8 Exercises That Can Banish Your Back Fat

Scribbled Underline

Bent-over Dumbbell Rows

This exercise targets the middle to back muscles and lats, helping to strengthen the upper back and improve posture. It involves standing with feet hip-width apart, holding dumbbells at your sides, and rowing the weights to your hips.

Chaturanga Push-up Variation

Chaturanga is a classic yoga move that engages the pectoral muscles and helps in toning the upper body. It involves coming into a high-plank position, bending the elbows, and lowering the body

Scapula Twists

This exercise, recommended by a celebrity personal trainer, involves rotational movements with the arms bent at 90-degrees. It helps to trigger and warm up the back muscles, targeting back fat effectively.

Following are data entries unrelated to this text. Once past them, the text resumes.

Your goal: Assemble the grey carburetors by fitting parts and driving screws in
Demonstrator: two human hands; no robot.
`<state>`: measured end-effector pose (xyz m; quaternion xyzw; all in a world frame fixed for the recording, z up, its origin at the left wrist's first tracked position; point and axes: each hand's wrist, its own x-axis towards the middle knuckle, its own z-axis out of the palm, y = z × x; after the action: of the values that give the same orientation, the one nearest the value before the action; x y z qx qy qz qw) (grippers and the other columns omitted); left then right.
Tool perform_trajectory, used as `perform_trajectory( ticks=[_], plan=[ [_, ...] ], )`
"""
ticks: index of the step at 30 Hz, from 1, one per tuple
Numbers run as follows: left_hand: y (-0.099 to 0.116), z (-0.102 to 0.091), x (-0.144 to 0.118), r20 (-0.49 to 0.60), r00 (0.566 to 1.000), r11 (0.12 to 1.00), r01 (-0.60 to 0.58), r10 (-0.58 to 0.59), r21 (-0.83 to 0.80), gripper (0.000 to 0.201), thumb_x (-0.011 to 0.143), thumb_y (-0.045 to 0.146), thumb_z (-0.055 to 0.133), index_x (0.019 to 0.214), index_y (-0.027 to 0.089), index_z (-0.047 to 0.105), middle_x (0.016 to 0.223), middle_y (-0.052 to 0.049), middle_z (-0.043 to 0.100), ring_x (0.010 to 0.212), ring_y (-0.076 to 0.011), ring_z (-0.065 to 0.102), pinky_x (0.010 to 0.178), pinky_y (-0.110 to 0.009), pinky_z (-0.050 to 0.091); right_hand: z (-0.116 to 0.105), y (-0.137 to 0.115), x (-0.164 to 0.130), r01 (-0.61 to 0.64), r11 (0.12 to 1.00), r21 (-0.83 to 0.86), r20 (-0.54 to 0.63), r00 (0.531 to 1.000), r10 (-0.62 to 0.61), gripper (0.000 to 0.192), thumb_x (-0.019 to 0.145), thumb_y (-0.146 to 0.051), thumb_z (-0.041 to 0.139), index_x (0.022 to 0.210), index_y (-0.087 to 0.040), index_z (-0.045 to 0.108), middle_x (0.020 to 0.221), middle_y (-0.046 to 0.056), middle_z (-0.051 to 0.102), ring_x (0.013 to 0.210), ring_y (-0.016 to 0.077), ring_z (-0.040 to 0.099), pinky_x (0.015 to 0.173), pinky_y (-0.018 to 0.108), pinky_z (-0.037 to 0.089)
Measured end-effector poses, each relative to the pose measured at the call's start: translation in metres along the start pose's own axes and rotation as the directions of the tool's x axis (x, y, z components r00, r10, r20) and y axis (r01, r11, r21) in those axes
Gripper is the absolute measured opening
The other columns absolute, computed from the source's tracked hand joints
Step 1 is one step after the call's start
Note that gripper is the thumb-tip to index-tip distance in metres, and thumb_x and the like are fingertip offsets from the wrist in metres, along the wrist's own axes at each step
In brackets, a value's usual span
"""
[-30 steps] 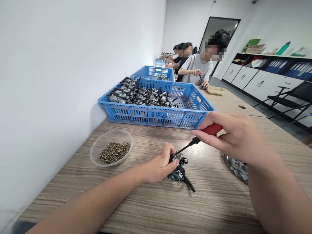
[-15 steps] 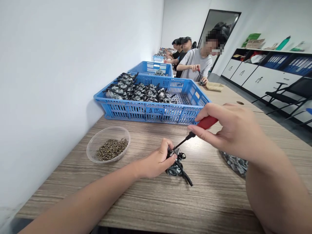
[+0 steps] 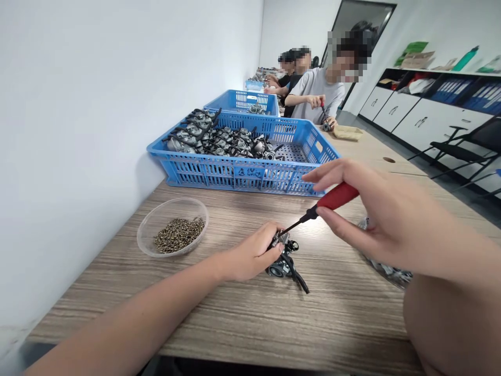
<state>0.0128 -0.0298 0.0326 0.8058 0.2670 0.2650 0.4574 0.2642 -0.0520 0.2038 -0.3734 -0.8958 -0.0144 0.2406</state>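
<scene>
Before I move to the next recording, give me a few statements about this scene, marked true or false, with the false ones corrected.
1. The right hand holds a red-handled screwdriver. True.
2. The clear plastic bowl contains small metal fasteners. True.
3. The left hand is inside that bowl. False: the left hand grips a metal part with black tubing.
4. The screwdriver's shaft slopes down toward the metal part. True.
5. The nearest blue crate is filled with bottles. False: it holds metal assemblies.
</scene>
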Motion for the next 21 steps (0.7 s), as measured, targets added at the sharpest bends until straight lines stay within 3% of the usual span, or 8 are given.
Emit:
perform_trajectory(
  ticks=[2, 4, 9, 11, 13, 16, 18, 21],
  plan=[
    [-0.001, 0.0, 0.001, -0.005, 1.0, 1.0, 0.001, -0.001, 0.01, 0.036, 0.116, 0.046, 0.045, 0.139, 0.02, 0.054, 0.134, -0.014, 0.066, 0.125, -0.0316, 0.063, 0.116, -0.051, 0.051, -0.003, -0.002, 0.0, 0.034, 0.987, 0.154, 0.064, 0.997, -0.045, 0.011, 0.11, -0.039, 0.064, 0.114, -0.03, 0.069, 0.117, 0.008, 0.081, 0.099, 0.0296, 0.079, 0.072, 0.042, 0.063],
    [-0.001, 0.0, 0.001, -0.01, 1.0, 1.0, 0.007, -0.007, 0.021, 0.036, 0.116, 0.047, 0.044, 0.138, 0.02, 0.054, 0.134, -0.015, 0.065, 0.126, -0.0327, 0.062, 0.116, -0.052, 0.05, 0.0, -0.001, 0.002, 0.047, 0.984, 0.172, 0.059, 0.997, -0.058, 0.012, 0.112, -0.039, 0.064, 0.108, -0.029, 0.069, 0.107, 0.006, 0.081, 0.09, 0.026, 0.078, 0.072, 0.041, 0.062],
    [0.003, -0.001, 0.001, 0.006, 1.0, 0.999, -0.002, 0.002, 0.048, 0.035, 0.117, 0.047, 0.042, 0.133, 0.019, 0.056, 0.129, -0.014, 0.065, 0.123, -0.0323, 0.063, 0.114, -0.051, 0.05, 0.013, -0.003, 0.003, -0.094, 0.968, -0.233, -0.189, 0.981, 0.05, 0.037, 0.109, -0.058, 0.07, 0.088, -0.028, 0.065, 0.071, 0.002, 0.072, 0.064, 0.0244, 0.065, 0.062, 0.041, 0.048],
    [0.003, -0.001, 0.001, 0.002, 1.0, 0.998, -0.014, 0.014, 0.053, 0.033, 0.116, 0.046, 0.043, 0.133, 0.02, 0.055, 0.128, -0.013, 0.065, 0.121, -0.0313, 0.063, 0.113, -0.049, 0.051, 0.008, -0.006, -0.001, -0.08, 0.984, -0.159, -0.122, 0.991, 0.061, 0.028, 0.108, -0.055, 0.071, 0.101, -0.029, 0.067, 0.085, 0.005, 0.077, 0.074, 0.0278, 0.069, 0.067, 0.043, 0.052],
    [0.002, -0.001, 0.001, 0.0, 1.0, 0.999, -0.023, 0.023, 0.049, 0.033, 0.116, 0.044, 0.044, 0.134, 0.02, 0.055, 0.129, -0.013, 0.065, 0.121, -0.0309, 0.063, 0.112, -0.049, 0.052, -0.003, -0.006, -0.005, -0.017, 1.0, 0.025, 0.033, 0.999, 0.017, 0.016, 0.111, -0.045, 0.066, 0.116, -0.03, 0.065, 0.111, 0.008, 0.08, 0.093, 0.031, 0.074, 0.075, 0.045, 0.058],
    [0.0, 0.0, 0.001, -0.002, 1.0, 0.999, -0.015, 0.015, 0.039, 0.034, 0.116, 0.044, 0.045, 0.137, 0.02, 0.054, 0.132, -0.014, 0.065, 0.123, -0.0313, 0.063, 0.113, -0.05, 0.051, -0.013, -0.001, -0.005, 0.049, 0.979, 0.199, 0.177, 0.98, -0.086, 0.011, 0.115, -0.033, 0.055, 0.115, -0.032, 0.066, 0.123, 0.007, 0.078, 0.103, 0.0295, 0.075, 0.076, 0.044, 0.06],
    [0.0, 0.0, 0.001, 0.002, 1.0, 0.999, -0.013, 0.012, 0.04, 0.033, 0.116, 0.045, 0.045, 0.136, 0.02, 0.055, 0.132, -0.014, 0.065, 0.122, -0.0307, 0.063, 0.113, -0.05, 0.051, -0.011, 0.003, -0.001, 0.066, 0.99, 0.122, 0.134, 0.987, -0.083, 0.017, 0.116, -0.039, 0.056, 0.108, -0.032, 0.069, 0.105, 0.007, 0.078, 0.092, 0.0289, 0.074, 0.073, 0.045, 0.057],
    [-0.001, 0.0, 0.001, 0.004, 1.0, 0.999, -0.026, 0.025, 0.047, 0.031, 0.118, 0.045, 0.043, 0.132, 0.02, 0.056, 0.128, -0.013, 0.065, 0.119, -0.0291, 0.063, 0.113, -0.049, 0.052, -0.001, 0.006, 0.006, -0.012, 0.993, -0.115, -0.036, 0.999, 0.008, 0.028, 0.113, -0.051, 0.063, 0.097, -0.029, 0.071, 0.077, 0.006, 0.069, 0.073, 0.0286, 0.068, 0.071, 0.046, 0.051]
  ],
)
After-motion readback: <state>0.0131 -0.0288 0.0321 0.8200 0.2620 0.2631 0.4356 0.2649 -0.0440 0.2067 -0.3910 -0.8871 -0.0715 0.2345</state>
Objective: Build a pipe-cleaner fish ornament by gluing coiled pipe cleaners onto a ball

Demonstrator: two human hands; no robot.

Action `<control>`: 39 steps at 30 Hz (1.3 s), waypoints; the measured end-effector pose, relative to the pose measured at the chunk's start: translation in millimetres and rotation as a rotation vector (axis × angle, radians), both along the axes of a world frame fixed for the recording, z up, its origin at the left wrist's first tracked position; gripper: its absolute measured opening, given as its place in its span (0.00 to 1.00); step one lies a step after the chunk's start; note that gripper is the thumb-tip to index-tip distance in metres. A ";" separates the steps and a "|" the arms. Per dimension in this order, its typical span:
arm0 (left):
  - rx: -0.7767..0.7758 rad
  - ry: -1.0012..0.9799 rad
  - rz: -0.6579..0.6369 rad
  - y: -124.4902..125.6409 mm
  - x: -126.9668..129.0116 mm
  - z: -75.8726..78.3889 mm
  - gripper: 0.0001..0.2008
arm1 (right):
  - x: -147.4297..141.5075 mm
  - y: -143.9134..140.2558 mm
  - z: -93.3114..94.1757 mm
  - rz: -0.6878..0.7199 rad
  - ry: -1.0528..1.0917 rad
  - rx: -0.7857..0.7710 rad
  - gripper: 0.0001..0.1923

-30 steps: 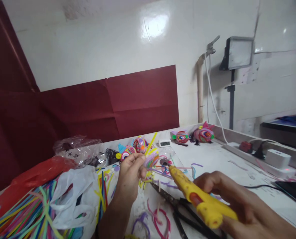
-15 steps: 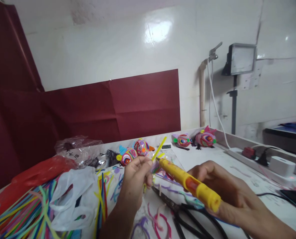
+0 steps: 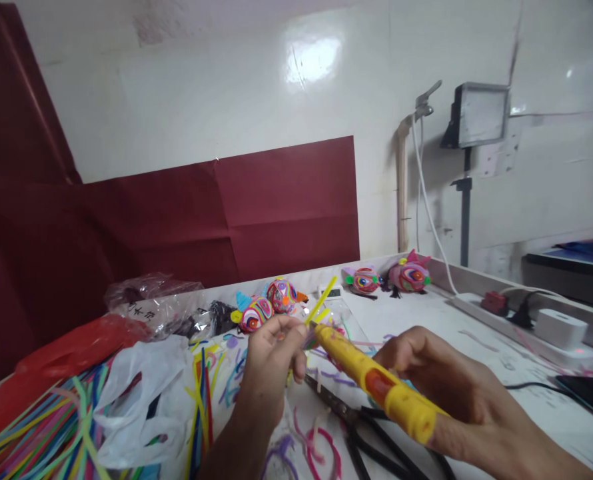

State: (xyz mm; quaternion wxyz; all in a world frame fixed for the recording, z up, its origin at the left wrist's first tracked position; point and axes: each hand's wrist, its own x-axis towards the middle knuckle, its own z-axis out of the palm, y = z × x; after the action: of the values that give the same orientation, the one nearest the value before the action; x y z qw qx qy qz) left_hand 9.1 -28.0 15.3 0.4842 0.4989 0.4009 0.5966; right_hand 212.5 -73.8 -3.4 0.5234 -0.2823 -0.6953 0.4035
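We have our left hand (image 3: 271, 363) up over the white table (image 3: 426, 320), fingers pinched narrow on a yellow pipe cleaner (image 3: 321, 301) whose free end pokes up and away from the fingertips; a small fuzzy bit sits in the same pinch, too blurred to tell apart. Our right hand (image 3: 436, 387) is wrapped around the yellow glue gun (image 3: 376, 383), fingers closed on its body, and the nozzle end meets the pipe cleaner right at the left fingertips. Under the glue gun lie black scissors (image 3: 361, 427), flat on the table. Beyond the left hand sit two pipe-cleaner fish (image 3: 269, 303), and further back two more fish (image 3: 391, 275) near the wall. Left of our left hand lies a white plastic bag (image 3: 141, 393) and a heap of loose coloured pipe cleaners (image 3: 36, 433).
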 end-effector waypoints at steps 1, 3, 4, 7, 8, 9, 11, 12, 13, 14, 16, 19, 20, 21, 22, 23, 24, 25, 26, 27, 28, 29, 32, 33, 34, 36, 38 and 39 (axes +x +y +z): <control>0.000 0.007 -0.002 0.3 0.0 -0.1 0.11 | 0.0 -0.3 -0.2 -0.009 -0.001 -0.002 0.12; 0.000 0.017 -0.004 0.6 0.0 -0.2 0.11 | 0.2 -0.9 -0.8 -0.015 -0.007 -0.015 0.12; 0.001 0.021 -0.005 0.7 0.0 -0.2 0.11 | 0.3 -1.1 -1.0 -0.012 -0.007 -0.022 0.12; 0.006 0.024 -0.009 0.7 0.1 -0.3 0.12 | 0.4 -1.7 -1.4 -0.008 -0.004 -0.027 0.13; 0.010 0.023 -0.009 0.7 0.1 -0.5 0.12 | 0.2 -1.9 -1.5 -0.007 -0.001 -0.021 0.14; 0.013 0.022 -0.007 0.7 0.1 -0.9 0.12 | -0.1 -2.0 -1.6 -0.006 0.002 -0.018 0.14; 0.014 0.020 -0.006 0.8 -0.1 -1.8 0.12 | -0.6 -2.3 -2.2 0.005 0.011 -0.022 0.14; 0.014 0.021 -0.007 0.9 -0.2 -2.4 0.12 | -0.9 -2.4 -2.6 0.014 0.017 -0.028 0.15; 0.015 0.024 -0.010 1.1 -0.4 -3.1 0.12 | -1.1 -2.3 -3.1 0.022 0.024 -0.037 0.15; 0.017 0.029 -0.014 1.3 -0.6 -3.6 0.12 | -1.3 -2.2 -3.4 0.027 0.030 -0.045 0.15; 0.022 0.038 -0.017 1.9 -0.8 -4.4 0.11 | -1.2 -2.0 -3.9 0.031 0.034 -0.052 0.15; 0.019 0.043 -0.016 2.6 -0.4 -4.1 0.11 | -0.1 -1.7 -3.6 0.026 0.039 -0.043 0.15; 0.015 0.045 -0.014 2.7 -0.1 -3.7 0.11 | 0.5 -1.6 -3.3 0.028 0.039 -0.043 0.16; 0.012 0.045 -0.013 2.7 0.2 -3.1 0.11 | 1.2 -1.6 -2.9 0.029 0.036 -0.046 0.16; 0.009 0.045 -0.011 2.5 0.4 -2.6 0.11 | 1.9 -1.5 -2.6 0.027 0.035 -0.050 0.16; 0.006 0.045 -0.010 2.3 0.6 -2.2 0.12 | 2.4 -1.4 -2.3 0.025 0.033 -0.049 0.16; 0.004 0.043 -0.008 2.0 0.7 -2.0 0.12 | 2.8 -1.2 -2.2 0.019 0.033 -0.043 0.17; 0.002 0.042 -0.007 1.8 0.7 -2.0 0.12 | 3.0 -1.1 -2.2 0.015 0.035 -0.036 0.17; 0.002 0.043 -0.007 1.6 0.5 -2.3 0.12 | 2.9 -1.1 -2.5 0.012 0.039 -0.031 0.18; 0.004 0.046 -0.008 1.5 0.3 -2.9 0.12 | 2.6 -1.1 -2.9 0.015 0.045 -0.027 0.18; 0.007 0.049 -0.009 1.6 0.1 -3.6 0.11 | 2.1 -1.2 -3.5 0.022 0.052 -0.030 0.17; 0.010 0.053 -0.011 1.7 -0.2 -4.5 0.11 | 1.6 -1.4 -4.2 0.026 0.061 -0.038 0.17; 0.020 0.061 -0.017 2.3 -0.7 -6.6 0.11 | 0.5 -2.6 -6.1 0.047 0.078 -0.052 0.17; 0.020 0.062 -0.016 2.4 -0.6 -6.8 0.11 | 0.4 -3.1 -6.5 0.053 0.077 -0.052 0.17; 0.019 0.062 -0.013 2.5 -0.4 -6.7 0.11 | 0.5 -3.5 -6.8 0.058 0.075 -0.050 0.17; 0.017 0.062 -0.006 2.3 0.3 -5.8 0.11 | 0.8 -4.0 -7.1 0.068 0.069 -0.049 0.17; 0.015 0.065 0.000 1.9 0.9 -4.9 0.11 | 1.0 -3.9 -7.3 0.072 0.069 -0.058 0.16; 0.017 0.068 0.000 1.7 1.1 -4.6 0.11 | 1.0 -3.7 -7.3 0.076 0.068 -0.062 0.16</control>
State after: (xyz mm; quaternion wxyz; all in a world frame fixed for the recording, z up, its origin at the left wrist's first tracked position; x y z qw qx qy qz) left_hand 10.2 -26.3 10.7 0.4660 0.5229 0.4123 0.5826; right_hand 213.4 -77.5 -10.7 0.5222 -0.2579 -0.6746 0.4535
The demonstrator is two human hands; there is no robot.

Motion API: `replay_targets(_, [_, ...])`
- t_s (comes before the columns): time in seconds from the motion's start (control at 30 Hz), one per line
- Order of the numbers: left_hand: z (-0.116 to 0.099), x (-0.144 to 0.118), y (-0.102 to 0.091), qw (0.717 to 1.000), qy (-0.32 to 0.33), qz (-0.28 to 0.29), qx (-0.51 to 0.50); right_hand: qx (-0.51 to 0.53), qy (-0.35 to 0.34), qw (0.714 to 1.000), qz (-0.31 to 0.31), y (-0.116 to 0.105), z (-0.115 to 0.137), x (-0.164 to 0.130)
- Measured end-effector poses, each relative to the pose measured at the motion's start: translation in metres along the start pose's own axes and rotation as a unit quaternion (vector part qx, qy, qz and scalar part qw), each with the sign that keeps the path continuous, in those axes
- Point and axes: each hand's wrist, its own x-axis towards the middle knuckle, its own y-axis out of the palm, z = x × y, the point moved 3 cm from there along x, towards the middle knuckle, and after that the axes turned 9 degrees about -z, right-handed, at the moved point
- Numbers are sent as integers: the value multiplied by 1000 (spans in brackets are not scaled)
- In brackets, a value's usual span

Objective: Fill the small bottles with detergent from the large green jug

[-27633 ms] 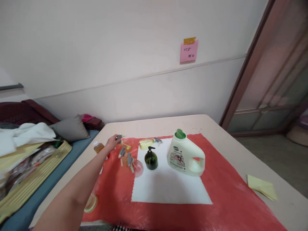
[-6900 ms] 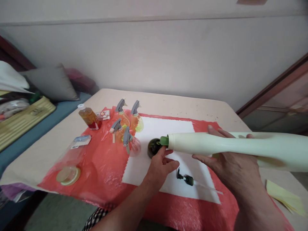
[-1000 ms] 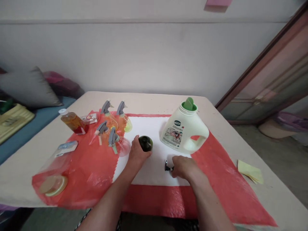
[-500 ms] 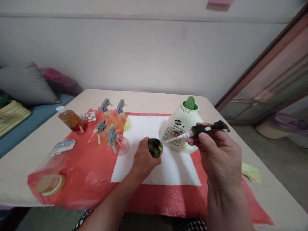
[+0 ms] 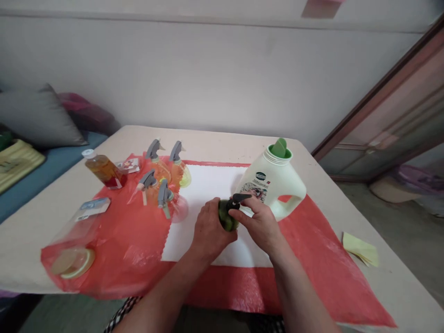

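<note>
My left hand wraps round a dark green bottle over a white sheet. With thumb and fingers, my right hand grips a black pump top at the bottle's mouth. The pump's tube is out of sight, and its nozzle points right. Just behind my right hand stands a large pale green jug with a printed label and a green scoop-like piece in its open mouth.
Several spray bottles with grey triggers stand left of the sheet on red plastic. Beyond them leans a bottle of amber liquid. A clear bag with round lids lies front left, and a yellow cloth at right.
My right hand has moved left and down, bringing the pump top from beside the jug to the green bottle's mouth. The tube has gone from sight. My left hand still holds the bottle.
</note>
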Motion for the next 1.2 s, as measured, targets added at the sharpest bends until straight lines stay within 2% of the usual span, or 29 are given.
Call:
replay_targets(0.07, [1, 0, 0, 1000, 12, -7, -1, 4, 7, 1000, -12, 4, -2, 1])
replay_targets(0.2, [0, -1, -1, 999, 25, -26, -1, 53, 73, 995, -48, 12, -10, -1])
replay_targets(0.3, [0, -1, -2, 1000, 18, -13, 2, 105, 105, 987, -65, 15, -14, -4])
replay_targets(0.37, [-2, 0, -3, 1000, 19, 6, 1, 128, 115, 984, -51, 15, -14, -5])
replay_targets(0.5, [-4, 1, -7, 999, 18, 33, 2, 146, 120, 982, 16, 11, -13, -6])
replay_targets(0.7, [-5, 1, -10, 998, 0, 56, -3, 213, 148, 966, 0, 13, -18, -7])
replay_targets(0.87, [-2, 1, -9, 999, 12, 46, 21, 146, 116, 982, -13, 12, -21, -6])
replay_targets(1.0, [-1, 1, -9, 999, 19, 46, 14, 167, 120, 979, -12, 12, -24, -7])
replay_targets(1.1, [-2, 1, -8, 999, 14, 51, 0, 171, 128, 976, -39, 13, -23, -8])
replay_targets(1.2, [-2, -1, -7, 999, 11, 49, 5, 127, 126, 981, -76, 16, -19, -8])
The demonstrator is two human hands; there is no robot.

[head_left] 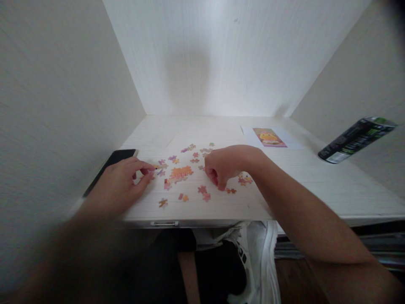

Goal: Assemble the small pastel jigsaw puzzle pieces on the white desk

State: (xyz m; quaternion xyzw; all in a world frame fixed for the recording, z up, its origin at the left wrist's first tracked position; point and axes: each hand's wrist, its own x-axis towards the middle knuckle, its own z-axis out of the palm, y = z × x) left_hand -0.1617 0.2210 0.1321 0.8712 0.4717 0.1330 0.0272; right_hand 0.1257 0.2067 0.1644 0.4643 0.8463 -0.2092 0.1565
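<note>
Loose jigsaw puzzle pieces [201, 189] are spread over the white desk around a joined orange and pink cluster [180, 173]. My left hand [125, 179] is at the left of the spread, thumb and index finger pinched at a small yellowish puzzle piece [156, 167] with a dark dot. To the right of the cluster, my right hand [226, 164] is bent downward with its fingers curled. Its fingertips reach the desk beside a reddish-orange puzzle piece [232, 191], and whatever they hold is hidden. Another joined group of pieces [244, 180] lies partly behind my right wrist.
A printed picture [269, 137] on white paper lies at the back right. A dark can [356, 140] stands by the right wall. Partly under my left forearm is a black phone-like slab [110, 166]. White panels enclose the desk [316, 181] on three sides.
</note>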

Side Plank to Forearm Plank

Plank variations, including side plank and forearm plank, engage the core and also work the back muscles. Moving between these positions challenges the muscles further and helps in reducing back fat.

Band Pull-aparts

Using a resistance band, this exercise involves pulling the band apart while keeping the arms extended at shoulder-height. It targets the upper back and shoulder muscles, helping to eliminate back fat.

Lat Pull-downs

Performing lat pull-downs with a resistance band helps to strengthen the upper back muscles. Pulling the band down to the sides engages the lats and other back muscles effectively.

Rubbing Butt Cheeks

Despite its name, this exercise focuses on arm movements to target back fat. It involves bringing the arms out to the sides, bending the elbows, and making circular motions with the palms facing up and down.

Swimmers

This floor exercise works the arms, back, and spine, helping to tone and strengthen the muscles. It involves lying on the stomach and lifting opposing hands and feet off the floor in a swimming motion.